Description of the task:
Among the lines below, output only those between the line holding "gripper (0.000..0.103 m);" and the line holding "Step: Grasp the", inclusive, exactly as written and with no pictures.

Material provided:
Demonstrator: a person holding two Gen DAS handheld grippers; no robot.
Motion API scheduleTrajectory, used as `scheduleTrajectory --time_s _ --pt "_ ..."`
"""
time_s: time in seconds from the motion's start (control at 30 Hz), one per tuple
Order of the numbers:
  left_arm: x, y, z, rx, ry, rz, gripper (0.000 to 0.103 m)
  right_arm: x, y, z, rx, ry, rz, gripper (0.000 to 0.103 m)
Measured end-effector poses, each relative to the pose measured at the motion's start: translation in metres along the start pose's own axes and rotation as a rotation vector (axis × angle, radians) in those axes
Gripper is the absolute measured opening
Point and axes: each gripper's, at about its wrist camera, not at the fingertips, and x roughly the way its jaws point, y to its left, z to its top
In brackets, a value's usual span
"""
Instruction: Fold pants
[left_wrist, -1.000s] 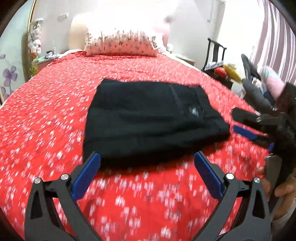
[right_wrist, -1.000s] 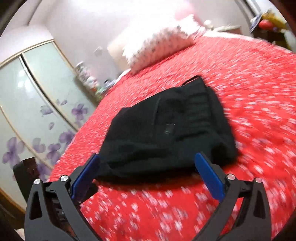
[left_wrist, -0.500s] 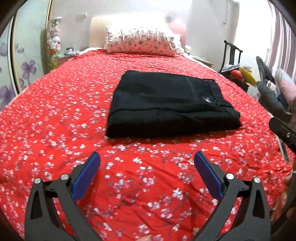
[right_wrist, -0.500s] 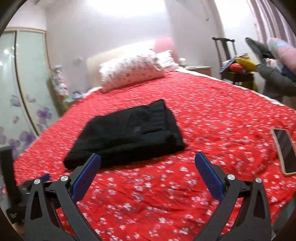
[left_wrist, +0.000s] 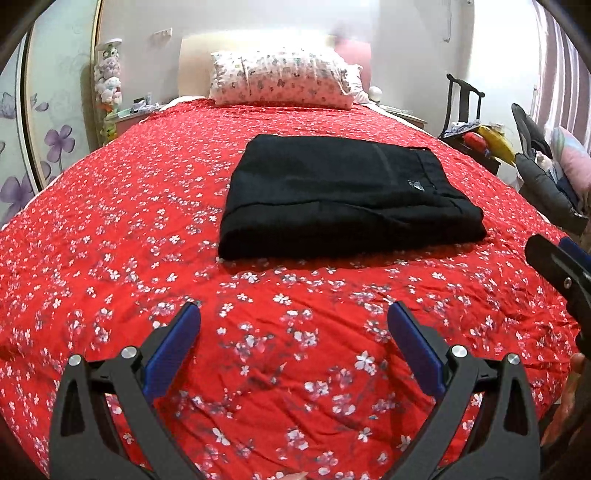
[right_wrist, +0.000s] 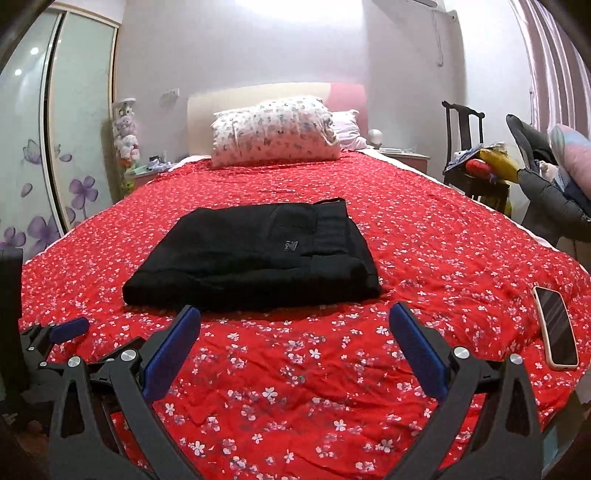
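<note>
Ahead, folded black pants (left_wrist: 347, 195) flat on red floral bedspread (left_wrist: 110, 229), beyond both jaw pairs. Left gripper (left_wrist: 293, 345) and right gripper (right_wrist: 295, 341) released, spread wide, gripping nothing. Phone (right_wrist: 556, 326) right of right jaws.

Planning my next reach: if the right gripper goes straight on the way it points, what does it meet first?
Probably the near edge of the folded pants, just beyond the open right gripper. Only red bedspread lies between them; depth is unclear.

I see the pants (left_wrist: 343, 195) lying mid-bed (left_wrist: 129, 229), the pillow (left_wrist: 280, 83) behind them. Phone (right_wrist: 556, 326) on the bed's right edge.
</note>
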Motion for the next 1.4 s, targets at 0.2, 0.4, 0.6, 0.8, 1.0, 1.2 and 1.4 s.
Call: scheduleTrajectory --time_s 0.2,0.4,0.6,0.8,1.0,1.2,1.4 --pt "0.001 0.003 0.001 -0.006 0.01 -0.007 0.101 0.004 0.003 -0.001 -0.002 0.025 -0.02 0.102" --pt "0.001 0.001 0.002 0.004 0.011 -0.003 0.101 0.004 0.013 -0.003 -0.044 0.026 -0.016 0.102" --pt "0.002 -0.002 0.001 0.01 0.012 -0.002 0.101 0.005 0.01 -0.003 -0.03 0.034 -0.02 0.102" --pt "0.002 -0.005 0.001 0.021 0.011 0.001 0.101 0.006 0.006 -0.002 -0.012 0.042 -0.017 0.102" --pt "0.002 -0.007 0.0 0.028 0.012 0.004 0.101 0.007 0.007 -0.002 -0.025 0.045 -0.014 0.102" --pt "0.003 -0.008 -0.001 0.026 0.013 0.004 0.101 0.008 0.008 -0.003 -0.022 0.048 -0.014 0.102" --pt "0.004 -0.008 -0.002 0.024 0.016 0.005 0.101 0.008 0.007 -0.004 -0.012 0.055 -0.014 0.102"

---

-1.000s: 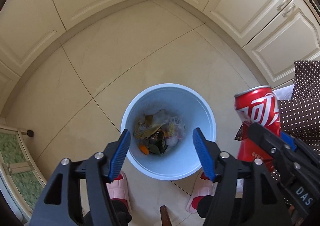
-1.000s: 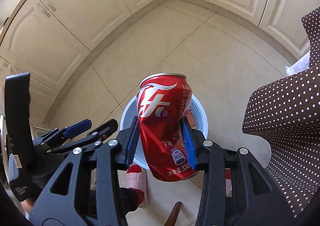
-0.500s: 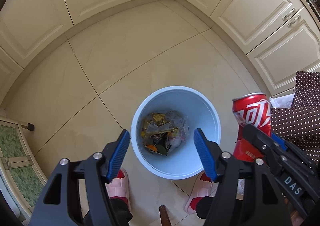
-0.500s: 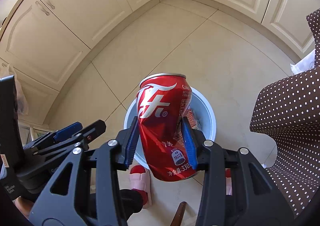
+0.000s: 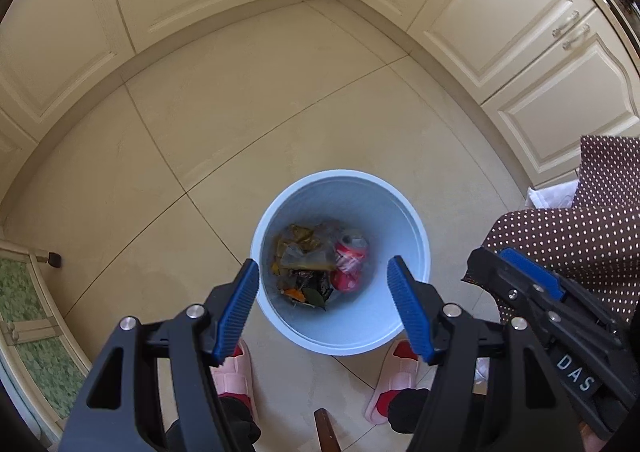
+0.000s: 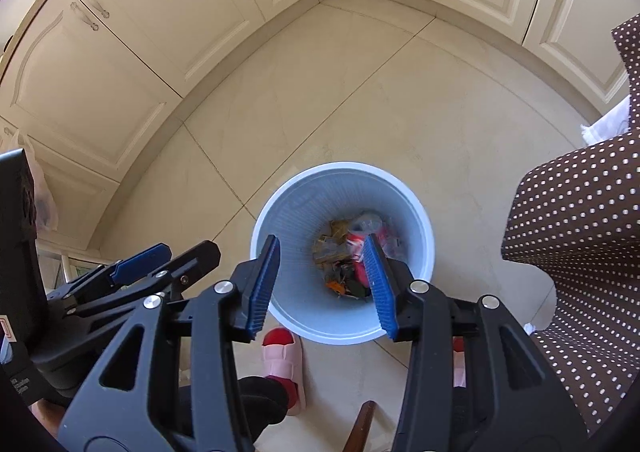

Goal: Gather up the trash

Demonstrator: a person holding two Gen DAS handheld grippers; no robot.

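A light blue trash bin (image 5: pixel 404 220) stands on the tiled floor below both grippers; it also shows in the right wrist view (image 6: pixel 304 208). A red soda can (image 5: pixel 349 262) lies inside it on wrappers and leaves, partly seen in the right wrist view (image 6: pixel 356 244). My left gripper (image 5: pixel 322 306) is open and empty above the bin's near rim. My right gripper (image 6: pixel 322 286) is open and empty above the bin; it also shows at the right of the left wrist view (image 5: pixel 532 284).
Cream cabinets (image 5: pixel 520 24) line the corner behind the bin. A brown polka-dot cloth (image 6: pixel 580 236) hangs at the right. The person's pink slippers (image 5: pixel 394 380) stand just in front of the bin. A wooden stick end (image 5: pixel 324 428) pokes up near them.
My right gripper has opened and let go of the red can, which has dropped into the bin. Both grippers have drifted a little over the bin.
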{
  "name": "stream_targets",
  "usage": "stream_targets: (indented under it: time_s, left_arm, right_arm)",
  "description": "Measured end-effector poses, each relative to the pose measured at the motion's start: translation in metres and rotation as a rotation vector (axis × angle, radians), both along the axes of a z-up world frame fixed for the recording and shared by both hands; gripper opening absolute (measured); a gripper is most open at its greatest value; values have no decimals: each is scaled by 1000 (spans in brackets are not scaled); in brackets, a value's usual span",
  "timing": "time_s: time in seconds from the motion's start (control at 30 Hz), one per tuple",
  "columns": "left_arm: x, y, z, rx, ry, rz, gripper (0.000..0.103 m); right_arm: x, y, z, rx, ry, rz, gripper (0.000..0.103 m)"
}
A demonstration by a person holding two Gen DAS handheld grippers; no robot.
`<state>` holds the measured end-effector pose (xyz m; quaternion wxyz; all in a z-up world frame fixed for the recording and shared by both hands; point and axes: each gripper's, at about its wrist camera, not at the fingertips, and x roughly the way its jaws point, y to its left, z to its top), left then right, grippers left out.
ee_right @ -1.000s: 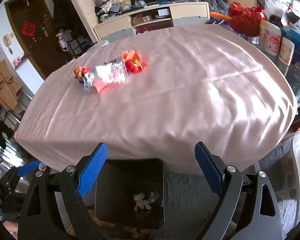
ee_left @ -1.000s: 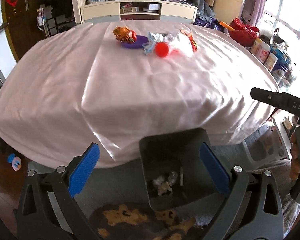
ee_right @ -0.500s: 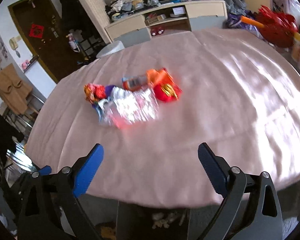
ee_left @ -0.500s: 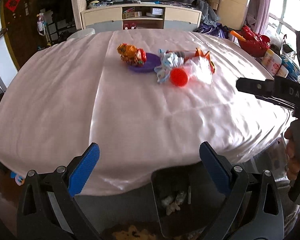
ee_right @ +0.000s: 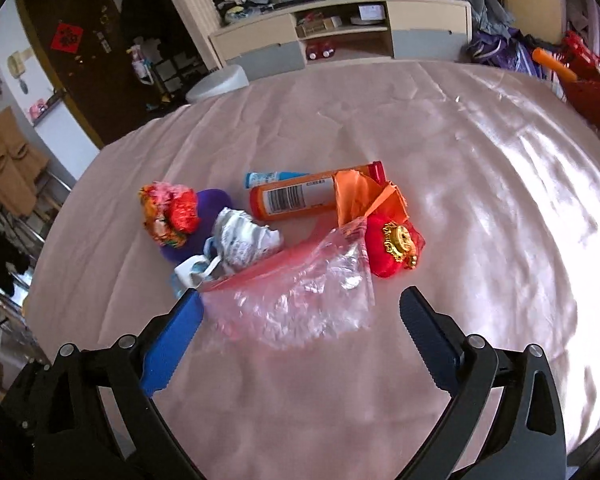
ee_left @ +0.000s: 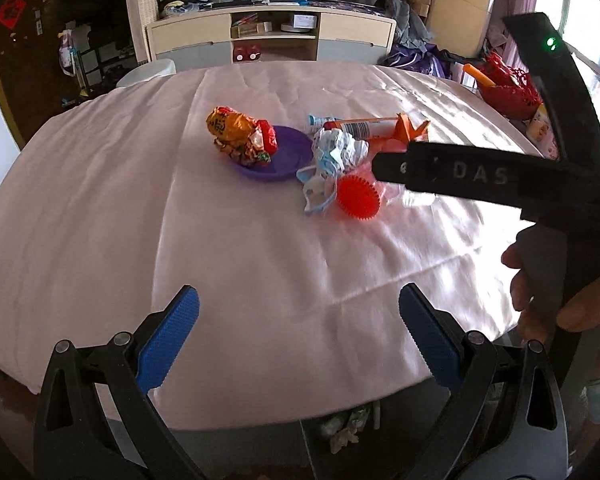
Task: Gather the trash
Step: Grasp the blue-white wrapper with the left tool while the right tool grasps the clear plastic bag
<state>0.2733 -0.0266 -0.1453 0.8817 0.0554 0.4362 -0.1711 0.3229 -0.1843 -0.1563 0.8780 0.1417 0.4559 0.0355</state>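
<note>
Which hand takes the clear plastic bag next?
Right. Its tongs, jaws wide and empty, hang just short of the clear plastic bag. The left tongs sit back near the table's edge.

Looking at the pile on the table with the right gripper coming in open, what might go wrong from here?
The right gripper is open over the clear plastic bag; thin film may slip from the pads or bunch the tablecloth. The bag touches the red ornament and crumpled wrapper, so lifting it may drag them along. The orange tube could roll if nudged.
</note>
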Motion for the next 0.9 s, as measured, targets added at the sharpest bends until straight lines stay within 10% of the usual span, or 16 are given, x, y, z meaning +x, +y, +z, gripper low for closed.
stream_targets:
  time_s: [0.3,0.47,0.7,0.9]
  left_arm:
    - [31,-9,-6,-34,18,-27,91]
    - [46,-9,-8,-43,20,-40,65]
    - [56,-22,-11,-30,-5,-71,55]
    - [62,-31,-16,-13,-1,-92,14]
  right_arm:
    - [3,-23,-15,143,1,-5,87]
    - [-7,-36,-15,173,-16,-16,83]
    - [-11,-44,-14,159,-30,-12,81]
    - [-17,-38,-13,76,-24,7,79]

Output below:
  "columns": "left_arm: x, y, z, rx, ry, rz, gripper (0.000..0.103 m); right_arm: x, y, z, rx, ry, rz, gripper (0.000..0.103 m)"
}
A demonstration by a person holding two Gen DAS handheld grippers; no robot.
`<state>` holds the measured end-effector pose (xyz m; quaternion wxyz; all in a z-up world frame fixed for the recording and shared by both hands; point and axes: each gripper's, at about its wrist camera, not at the fingertips, and x roughly the way its jaws point, y to its left, z to its top), left then right, grippers left out.
ee_right @ -1.000s: 
ee_left @ -1.000s: 
ee_right @ -0.500s: 
ee_left @ -0.500s: 
ee_right @ +0.000s: 
ee_left @ +0.000s: 
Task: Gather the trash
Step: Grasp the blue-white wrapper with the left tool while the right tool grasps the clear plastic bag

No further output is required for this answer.